● Dataset
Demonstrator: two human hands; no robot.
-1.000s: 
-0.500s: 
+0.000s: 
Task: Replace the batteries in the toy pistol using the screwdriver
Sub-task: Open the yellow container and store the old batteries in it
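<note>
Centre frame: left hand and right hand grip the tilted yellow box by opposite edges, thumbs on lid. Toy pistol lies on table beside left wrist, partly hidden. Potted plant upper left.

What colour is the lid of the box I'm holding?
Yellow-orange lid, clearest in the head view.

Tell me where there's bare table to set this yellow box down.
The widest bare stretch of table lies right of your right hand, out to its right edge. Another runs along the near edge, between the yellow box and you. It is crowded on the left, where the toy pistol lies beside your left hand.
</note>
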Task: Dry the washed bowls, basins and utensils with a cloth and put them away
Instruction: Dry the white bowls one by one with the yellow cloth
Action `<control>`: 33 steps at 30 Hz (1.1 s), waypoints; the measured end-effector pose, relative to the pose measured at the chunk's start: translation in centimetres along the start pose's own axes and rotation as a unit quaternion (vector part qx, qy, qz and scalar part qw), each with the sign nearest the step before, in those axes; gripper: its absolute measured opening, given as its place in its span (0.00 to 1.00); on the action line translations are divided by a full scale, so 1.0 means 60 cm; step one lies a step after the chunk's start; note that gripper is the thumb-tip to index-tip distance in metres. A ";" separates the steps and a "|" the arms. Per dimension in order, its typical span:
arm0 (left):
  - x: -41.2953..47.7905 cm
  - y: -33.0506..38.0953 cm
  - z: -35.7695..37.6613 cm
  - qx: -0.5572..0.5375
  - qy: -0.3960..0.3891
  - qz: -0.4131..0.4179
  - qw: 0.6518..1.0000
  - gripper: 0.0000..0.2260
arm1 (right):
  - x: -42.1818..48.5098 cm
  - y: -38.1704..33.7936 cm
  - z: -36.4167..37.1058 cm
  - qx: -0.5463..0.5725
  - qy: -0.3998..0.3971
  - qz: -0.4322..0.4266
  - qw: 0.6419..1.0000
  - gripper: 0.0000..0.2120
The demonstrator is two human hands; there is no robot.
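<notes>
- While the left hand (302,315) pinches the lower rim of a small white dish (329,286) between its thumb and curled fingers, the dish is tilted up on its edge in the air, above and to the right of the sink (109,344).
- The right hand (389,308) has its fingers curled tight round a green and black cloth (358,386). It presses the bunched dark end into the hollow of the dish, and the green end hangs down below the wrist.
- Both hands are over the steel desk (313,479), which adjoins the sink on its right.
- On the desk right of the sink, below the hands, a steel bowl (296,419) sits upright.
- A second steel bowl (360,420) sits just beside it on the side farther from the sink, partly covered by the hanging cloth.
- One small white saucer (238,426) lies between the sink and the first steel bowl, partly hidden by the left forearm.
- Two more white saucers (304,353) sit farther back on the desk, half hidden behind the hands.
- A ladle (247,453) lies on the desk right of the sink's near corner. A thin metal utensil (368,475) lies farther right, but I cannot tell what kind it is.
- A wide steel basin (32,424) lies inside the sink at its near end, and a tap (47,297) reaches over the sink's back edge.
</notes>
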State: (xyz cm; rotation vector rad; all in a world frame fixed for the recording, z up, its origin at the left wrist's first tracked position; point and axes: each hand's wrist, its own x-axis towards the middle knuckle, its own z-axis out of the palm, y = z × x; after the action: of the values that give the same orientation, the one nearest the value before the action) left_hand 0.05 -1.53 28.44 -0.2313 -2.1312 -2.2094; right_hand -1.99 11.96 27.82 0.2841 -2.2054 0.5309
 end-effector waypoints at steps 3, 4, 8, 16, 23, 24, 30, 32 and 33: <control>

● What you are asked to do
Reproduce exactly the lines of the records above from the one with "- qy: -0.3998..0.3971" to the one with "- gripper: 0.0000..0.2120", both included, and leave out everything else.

● Solution for this problem
  - qy: -0.3998..0.3971
  - qz: -0.4322..0.4266
  - qw: 0.6419..1.0000
  - gripper: 0.0000..0.2120

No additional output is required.